O estudo aponta que esse é o maior volume de perdas sofrido por uma grande potência em um conflito desde a Segunda Guerra Mundial. Segundo o levantamento, as mortes russas na Ucrânia superam em mais de nove vezes o total registrado pela União Soviética e pela própria Rússia em todas as guerras travadas desde 1945.
Segundo o CSIS, a Ucrânia também sofreu perdas expressivas desde o início da guerra, com estimativas entre 525 mil e 625 mil baixas, incluindo mortos, feridos e desaparecidos.
Ao todo, os dois países já acumulam mais de 2 milhões de baixas no conflito.
Com isso, a guerra pode superar as perdas da batalha de Stalingrado, considerada a mais sangrenta da história, com cerca de 2 milhões de vítimas no total - incluindo militares e civis.
A Segunda Guerra Mundial (1939-1945) foi o maior conflito da história, dividindo o mundo entre os Aliados (liderados por EUA, Reino Unido, União Soviética e China) e o Eixo (Alemanha, Itália e Japão). O conflito iniciou-se em 1º de setembro de 1939, quando a Alemanha nazista invadiu a Polônia. A URSS arcou com o maior esforço militar e o maior número de baixas do conflito - cerca de 27 milhões de mortos.
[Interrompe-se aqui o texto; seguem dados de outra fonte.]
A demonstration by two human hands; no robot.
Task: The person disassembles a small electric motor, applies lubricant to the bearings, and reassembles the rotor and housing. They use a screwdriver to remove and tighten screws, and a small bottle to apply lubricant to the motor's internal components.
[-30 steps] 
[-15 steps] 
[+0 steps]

Rússia perde mais soldados do que consegue recrutar
O estudo indica ainda que o desgaste das tropas passou a comprometer a capacidade de reposição de efetivos. Em 2026, a Rússia registra entre 30 mil e 34 mil baixas por mês, enquanto consegue recrutar cerca de 27 mil novos soldados no mesmo período.
Avanço russo desacelera
Embora mantenha a iniciativa, a ofensiva russa avança em ritmo cada vez menor. Nas principais frentes de combate, as tropas progridem entre 50 e 90 metros por dia, uma velocidade comparável às ofensivas mais lentas da Primeira Guerra Mundial.
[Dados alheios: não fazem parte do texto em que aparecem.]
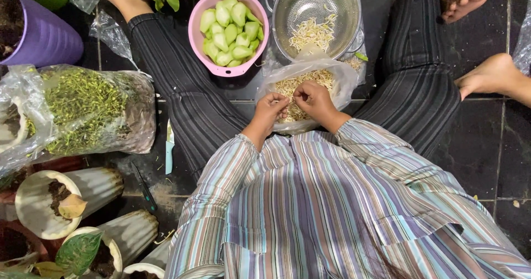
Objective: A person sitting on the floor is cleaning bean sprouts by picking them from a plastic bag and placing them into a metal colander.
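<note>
We see both hands meeting over an open clear plastic bag of bean sprouts (310,88) that rests on the dark tiled floor (492,151) between the person's striped trouser legs. The left hand (269,112) has its fingers (281,99) curled in and pinched together on what looks like a single pale sprout; the piece itself is too small for us to make out clearly. The right hand (314,99) mirrors it, its fingers (298,93) closed to a pinch and almost touching those of the left, so the two sets of fingertips work at the same spot just above the heap in the bag.

Just beyond the fingers stands a metal colander (315,13) with a small pile of sprouts lying in its bottom; the bag's far edge touches it. Beyond and to the left of the fingers sits a pink bowl (228,32) filled with pale green cut vegetable pieces, close beside the colander. Well to the left of the fingers lies a large clear bag of green and brown trimmings (88,110), and beyond that a purple pot (38,35). Nearer than the fingers and to the left, a small pale-handled knife (170,149) lies on the floor by the left leg, with white ribbed plant pots (94,187) farther out. Another person's bare feet (487,74) rest on the tiles far to the right.
</note>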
De acordo com os pesquisadores, a combinação de trincheiras, campos minados, obstáculos antitanque e o uso intenso de drones transformou extensas áreas da frente de batalha em zonas altamente letais, dificultando qualquer avanço rápido.
Ucrânia amplia ataques e recupera áreas
O levantamento também aponta uma mudança importante no equilíbrio do conflito. Entre abril e maio deste ano, a Rússia perdeu mais território do que conquistou, acumulando um saldo negativo de aproximadamente 400 quilômetros quadrados, a primeira perda territorial líquida desde agosto de 2024.
Ao mesmo tempo, a Ucrânia ampliou sua campanha de ataques contra refinarias, depósitos de combustível, fábricas de armamentos, bases militares e centros logísticos em território russo. Segundo o estudo, os ataques já atingem cidades como Moscou e São Petersburgo e têm provocado impactos na infraestrutura militar e energética do país.